Plus, we can't all be rockstars.

Edited to add: I say this as someone who could not be dragged to an 'Appreciation/support the troops' event.


----------



## Danjanou (23 Aug 2011)

Welcome to Legion logic Pusser. BTW all RCL branches were "encouraged" to have one of these little shindigs by Dominion Command and there were several in the GTA, although timing it for he same weekend as the Warriors Day Parade shows someone can't read a calender.  :

My branch combined it with a previuously scheduled  benefit to raise money for "Homeless Vets."  I popped my head in for a bit and everyone was having a good time, and they'd raised about $4k for Homeless Vets. Surprisingly I didn't see any vets present either of the homeless or Afghanistan conflict variety...... go figure.  ;D


----------



## The Bread Guy (23 Aug 2011)

Pusser said:
			
		

> On a slightly different note, why only veterans of the Afghan conflict?  All CF members have a role to play and we all contribute.  Why single out only those who actually went to Afghanistan while leaving out those who stayed home in support roles to enable our forces to operate in Afghanistan?  I don't want to seem ungrateful and the Legion can invite anyone they like to a BBQ, but sometimes folks inadvertantly (at least I hope inadvertantly) leave out others whose role was just as necessary, but of lesser profile.
> 
> The guy who runs the ball over the goal line gets all the glory whilst the lineman who made it possible is largely forgotten.
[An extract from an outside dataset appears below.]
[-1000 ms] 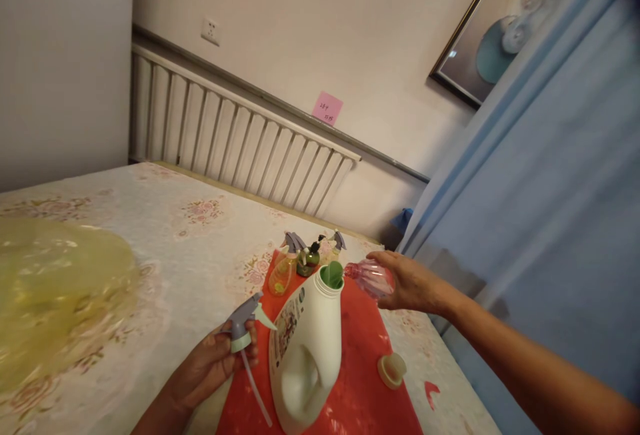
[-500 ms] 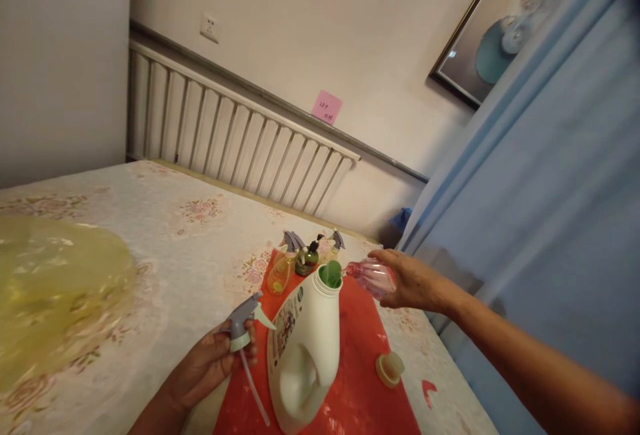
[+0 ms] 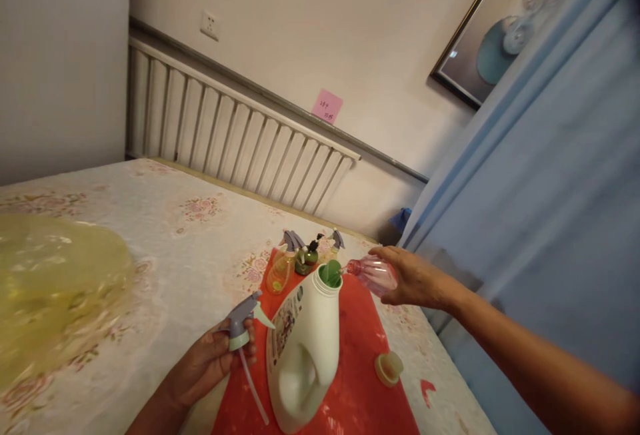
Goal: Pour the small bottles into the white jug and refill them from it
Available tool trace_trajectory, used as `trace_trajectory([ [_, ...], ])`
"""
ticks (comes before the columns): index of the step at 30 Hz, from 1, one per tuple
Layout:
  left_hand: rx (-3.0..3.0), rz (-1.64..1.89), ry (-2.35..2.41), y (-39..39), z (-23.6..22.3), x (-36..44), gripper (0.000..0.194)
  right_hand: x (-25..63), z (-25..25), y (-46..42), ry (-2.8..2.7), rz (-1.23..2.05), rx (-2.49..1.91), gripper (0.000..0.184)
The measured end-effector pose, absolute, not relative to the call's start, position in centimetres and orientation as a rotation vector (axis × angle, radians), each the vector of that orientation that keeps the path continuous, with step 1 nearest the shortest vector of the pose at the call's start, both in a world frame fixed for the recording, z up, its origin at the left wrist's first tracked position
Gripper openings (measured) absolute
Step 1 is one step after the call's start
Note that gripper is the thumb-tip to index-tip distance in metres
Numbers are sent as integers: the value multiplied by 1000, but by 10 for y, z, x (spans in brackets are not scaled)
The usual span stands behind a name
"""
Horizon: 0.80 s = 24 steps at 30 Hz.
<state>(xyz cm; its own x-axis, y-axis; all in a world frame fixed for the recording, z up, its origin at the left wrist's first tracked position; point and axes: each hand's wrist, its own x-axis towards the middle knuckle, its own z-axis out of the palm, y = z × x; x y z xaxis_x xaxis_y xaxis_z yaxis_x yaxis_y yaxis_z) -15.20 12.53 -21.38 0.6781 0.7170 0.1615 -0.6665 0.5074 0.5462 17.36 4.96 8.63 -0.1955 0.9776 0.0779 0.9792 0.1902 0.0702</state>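
My left hand (image 3: 213,358) grips a grey spray head (image 3: 240,320), its pale tube hanging down beside the big white jug (image 3: 313,348). A clear pink bottle (image 3: 375,275) lies tipped on its side in the air in my right hand (image 3: 413,277), its neck pointing left at the jug's mouth. Liquid seems to run from that neck into the green funnel-like spout (image 3: 330,274) in the jug's opening. The jug stands upright on a red mat (image 3: 357,355), with a label on its left side. A pale yellow cap (image 3: 389,368) rests on the mat to the right.
Behind the jug stand a yellowish spray bottle (image 3: 281,272), a green bottle (image 3: 306,258) and another grey-headed sprayer (image 3: 337,240). A large yellow translucent basin (image 3: 60,288) sits at left on the flowered tablecloth (image 3: 165,235). A red scrap (image 3: 427,392) lies right; a blue curtain (image 3: 550,175) hangs there.
Very little differs. The pink bottle and my right hand have shifted very slightly; my left hand with the spray head stays in nearly the same place.
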Motion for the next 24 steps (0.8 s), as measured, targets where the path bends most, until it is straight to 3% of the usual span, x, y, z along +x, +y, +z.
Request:
trace_trajectory([
  [11,601,838,93,125,-214,-153,34,170,89,50,-2437,-224,-1925,66],
  [24,596,831,88,125,-214,-151,35,165,97,52,-2492,-211,-1959,72],
])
You raise a great point.  To be fair to the OP, though, as Danajou has pointed out, this appears to be a Canada-wide Legion approach (although the messaging seems mixed - compare yellow to red):


> *More than 6,000 Afghanistan Veterans along with their family members are expected to attend Afghan Veterans Appreciation Day events at Legion branches.* The events will be held across Canada in August and September.
> 
> Based on registration numbers, more than 200 branches are participating in this national initiative and an additional 50,000 well-wishers are expected to show their support at parades, barbecues, and other unique events.
> 
> ...


----------



## Towards_the_gap (23 Aug 2011)

In reality, it is just a shrewd recruitment approach for the legion, and to be honest, good on them for reaching out to today's veterans.


----------



## Fishbone Jones (23 Aug 2011)

Pusser said:
			
		

> Yes, that's exactly it.  When Canadian soldiers came home from WWII, we didn't refer to them as "German veterans," did we?
> 
> On a slightly different note, why only veterans of the Afghan conflict?  All CF members have a role to play and we all contribute.  Why single out only those who actually went to Afghanistan while leaving out those who stayed home in support roles to enable our forces to operate in Afghanistan?  I don't want to seem ungrateful and the Legion can invite anyone they like to a BBQ, but sometimes folks inadvertantly (at least I hope inadvertantly) leave out others whose role was just as necessary, but of lesser profile.
> 
> The guy who runs the ball over the goal line gets all the glory whilst the lineman who made it possible is largely forgotten.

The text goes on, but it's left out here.